Accordingly, as performance growth is expected, target prices are also being raised. Korea Investment & Securities raised the target price from 330,000 KRW to 380,000 KRW, Daol Investment & Securities from 300,000 KRW to 380,000 KRW, and Daishin Securities from 262,000 KRW to 390,000 KRW.
Fierce Market Competition... Raw Material Supply War
One of the threats to L&F is fierce market competition. Cathode material manufacturers have traditionally signed contracts with single customers, but this trend is changing. Posco Chemical, which mainly supplied LG Energy Solution, recently signed a 10-year supply contract worth 40 trillion KRW with Samsung SDI. Earlier, EcoPro BM and L&F each signed large-scale cathode material supply contracts with SK Innovation (now battery subsidiary SK On). As the existing practice of not supplying competitors' customers among partners is breaking down, competition in the cathode material industry is intensifying. An industry insider said, "The competition among cathode material companies to expand major customers' project orders is expected to be both an opportunity and a threat."
The raw material supply war is also expected to intensify. Batteries commonly used in electric vehicles consist of cathode materials, anode materials, separators, and electrolytes. Among these, cathode materials are a very important factor determining battery performance. Cathode materials are made from a combination of metals such as lithium, nickel, cobalt, manganese, and aluminum, with lithium having the largest proportion. According to the Korea International Trade Association, 89% of total lithium demand is for batteries. Demand is expected to increase 42-fold in 2024 compared to 2020. Accordingly, smooth lithium supply will be a key factor for the future of the battery industry, and stable raw material supply will determine the competitiveness of battery material companies.
Especially, supply chain instability has been greater than ever due to the war between Russia and Ukraine, which has disrupted raw material transactions since March last year.
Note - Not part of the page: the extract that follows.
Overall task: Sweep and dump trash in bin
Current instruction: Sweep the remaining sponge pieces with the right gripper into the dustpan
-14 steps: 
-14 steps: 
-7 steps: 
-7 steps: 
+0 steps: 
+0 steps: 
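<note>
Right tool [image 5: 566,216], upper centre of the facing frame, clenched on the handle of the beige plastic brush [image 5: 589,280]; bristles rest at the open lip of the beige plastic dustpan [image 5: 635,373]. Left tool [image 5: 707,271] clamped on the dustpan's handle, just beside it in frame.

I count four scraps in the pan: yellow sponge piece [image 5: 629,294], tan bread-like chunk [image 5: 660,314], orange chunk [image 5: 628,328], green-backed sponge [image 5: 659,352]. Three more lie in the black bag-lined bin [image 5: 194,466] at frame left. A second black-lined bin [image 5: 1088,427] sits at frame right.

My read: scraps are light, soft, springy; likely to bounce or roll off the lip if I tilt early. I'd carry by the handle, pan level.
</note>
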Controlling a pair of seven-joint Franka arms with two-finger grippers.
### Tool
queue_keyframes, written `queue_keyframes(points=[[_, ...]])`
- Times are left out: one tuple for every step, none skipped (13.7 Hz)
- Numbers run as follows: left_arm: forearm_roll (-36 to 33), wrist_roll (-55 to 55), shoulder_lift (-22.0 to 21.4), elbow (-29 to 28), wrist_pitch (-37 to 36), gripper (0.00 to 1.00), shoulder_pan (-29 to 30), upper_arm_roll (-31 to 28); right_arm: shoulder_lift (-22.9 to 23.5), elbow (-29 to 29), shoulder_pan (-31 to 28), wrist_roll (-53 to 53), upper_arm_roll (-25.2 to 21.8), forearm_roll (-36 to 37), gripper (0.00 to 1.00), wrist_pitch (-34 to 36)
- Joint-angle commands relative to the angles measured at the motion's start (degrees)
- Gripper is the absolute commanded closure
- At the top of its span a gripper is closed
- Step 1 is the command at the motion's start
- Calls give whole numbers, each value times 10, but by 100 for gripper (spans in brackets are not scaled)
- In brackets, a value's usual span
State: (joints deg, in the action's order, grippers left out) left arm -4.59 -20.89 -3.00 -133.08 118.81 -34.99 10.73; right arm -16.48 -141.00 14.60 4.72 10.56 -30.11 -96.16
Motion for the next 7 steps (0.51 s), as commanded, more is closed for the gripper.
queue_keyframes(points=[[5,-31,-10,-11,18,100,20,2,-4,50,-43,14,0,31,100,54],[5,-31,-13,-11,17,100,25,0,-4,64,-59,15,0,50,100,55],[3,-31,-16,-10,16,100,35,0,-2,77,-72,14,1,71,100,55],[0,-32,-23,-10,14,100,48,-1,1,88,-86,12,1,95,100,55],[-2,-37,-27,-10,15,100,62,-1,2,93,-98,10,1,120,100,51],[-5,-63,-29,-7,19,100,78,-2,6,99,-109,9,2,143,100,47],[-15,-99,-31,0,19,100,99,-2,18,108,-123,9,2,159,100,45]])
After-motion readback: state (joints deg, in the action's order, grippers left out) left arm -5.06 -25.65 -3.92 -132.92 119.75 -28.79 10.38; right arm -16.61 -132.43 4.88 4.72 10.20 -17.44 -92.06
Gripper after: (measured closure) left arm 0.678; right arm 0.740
The industry is closely monitoring key variables in nickel supply and is fighting hard to secure raw materials.
The scale of supply contracts may also vary depending on raw material prices. An L&F official explained, "The sales price was recently applied based on the delivery price, and it may increase or decrease depending on future lithium price fluctuations," adding, "The contract amount was calculated based on an exchange rate of 1,317.4 KRW per USD, and the total contract amount may vary depending on raw material prices and exchange rate fluctuations."
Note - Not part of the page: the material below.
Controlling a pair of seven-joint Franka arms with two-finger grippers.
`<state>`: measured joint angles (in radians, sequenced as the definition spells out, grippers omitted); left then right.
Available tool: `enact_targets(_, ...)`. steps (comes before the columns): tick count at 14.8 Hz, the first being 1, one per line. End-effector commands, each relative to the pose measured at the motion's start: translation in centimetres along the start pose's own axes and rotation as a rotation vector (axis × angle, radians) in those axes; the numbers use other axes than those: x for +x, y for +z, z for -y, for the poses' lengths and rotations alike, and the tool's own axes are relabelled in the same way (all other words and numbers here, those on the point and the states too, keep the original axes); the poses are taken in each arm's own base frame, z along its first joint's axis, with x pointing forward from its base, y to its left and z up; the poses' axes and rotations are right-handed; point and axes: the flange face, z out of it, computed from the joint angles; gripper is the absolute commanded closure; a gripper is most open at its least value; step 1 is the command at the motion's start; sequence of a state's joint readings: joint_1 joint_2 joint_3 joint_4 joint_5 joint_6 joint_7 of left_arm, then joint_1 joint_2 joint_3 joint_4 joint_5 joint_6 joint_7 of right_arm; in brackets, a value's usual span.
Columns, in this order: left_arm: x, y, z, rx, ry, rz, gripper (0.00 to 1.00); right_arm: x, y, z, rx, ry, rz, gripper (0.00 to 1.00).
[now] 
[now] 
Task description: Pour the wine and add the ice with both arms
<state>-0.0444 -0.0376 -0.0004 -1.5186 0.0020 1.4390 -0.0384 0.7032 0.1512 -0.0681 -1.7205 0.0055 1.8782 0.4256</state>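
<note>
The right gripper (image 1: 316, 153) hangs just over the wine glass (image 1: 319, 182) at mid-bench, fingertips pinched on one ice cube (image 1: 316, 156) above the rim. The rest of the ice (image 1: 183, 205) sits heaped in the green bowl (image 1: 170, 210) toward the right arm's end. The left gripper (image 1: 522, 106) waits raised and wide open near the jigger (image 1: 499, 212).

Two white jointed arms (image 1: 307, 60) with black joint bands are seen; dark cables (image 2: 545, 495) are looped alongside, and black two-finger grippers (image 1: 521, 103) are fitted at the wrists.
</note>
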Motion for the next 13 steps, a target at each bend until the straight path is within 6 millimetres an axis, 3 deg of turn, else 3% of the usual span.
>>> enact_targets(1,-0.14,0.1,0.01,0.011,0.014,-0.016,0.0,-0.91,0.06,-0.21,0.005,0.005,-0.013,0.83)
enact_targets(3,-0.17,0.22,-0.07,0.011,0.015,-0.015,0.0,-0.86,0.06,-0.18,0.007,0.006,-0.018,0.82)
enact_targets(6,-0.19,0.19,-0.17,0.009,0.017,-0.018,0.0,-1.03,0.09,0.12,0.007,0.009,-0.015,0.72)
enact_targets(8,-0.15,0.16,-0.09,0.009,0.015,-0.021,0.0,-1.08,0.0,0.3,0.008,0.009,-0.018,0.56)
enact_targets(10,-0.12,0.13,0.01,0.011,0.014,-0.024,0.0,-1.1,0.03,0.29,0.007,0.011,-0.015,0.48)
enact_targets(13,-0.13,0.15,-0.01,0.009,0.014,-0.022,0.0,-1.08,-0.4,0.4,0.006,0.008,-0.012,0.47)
Meanwhile, L&F has started a battery material recycling business with Doosan Enerbility to secure lithium. L&F provides waste powder generated during cathode material production, Doosan Enerbility extracts lithium carbonate, and L&F receives it to reprocess into lithium for electric vehicles and use it in product manufacturing. L&F is also pursuing establishing a joint venture with the U.S. battery recycling company Redwood Materials in South Carolina.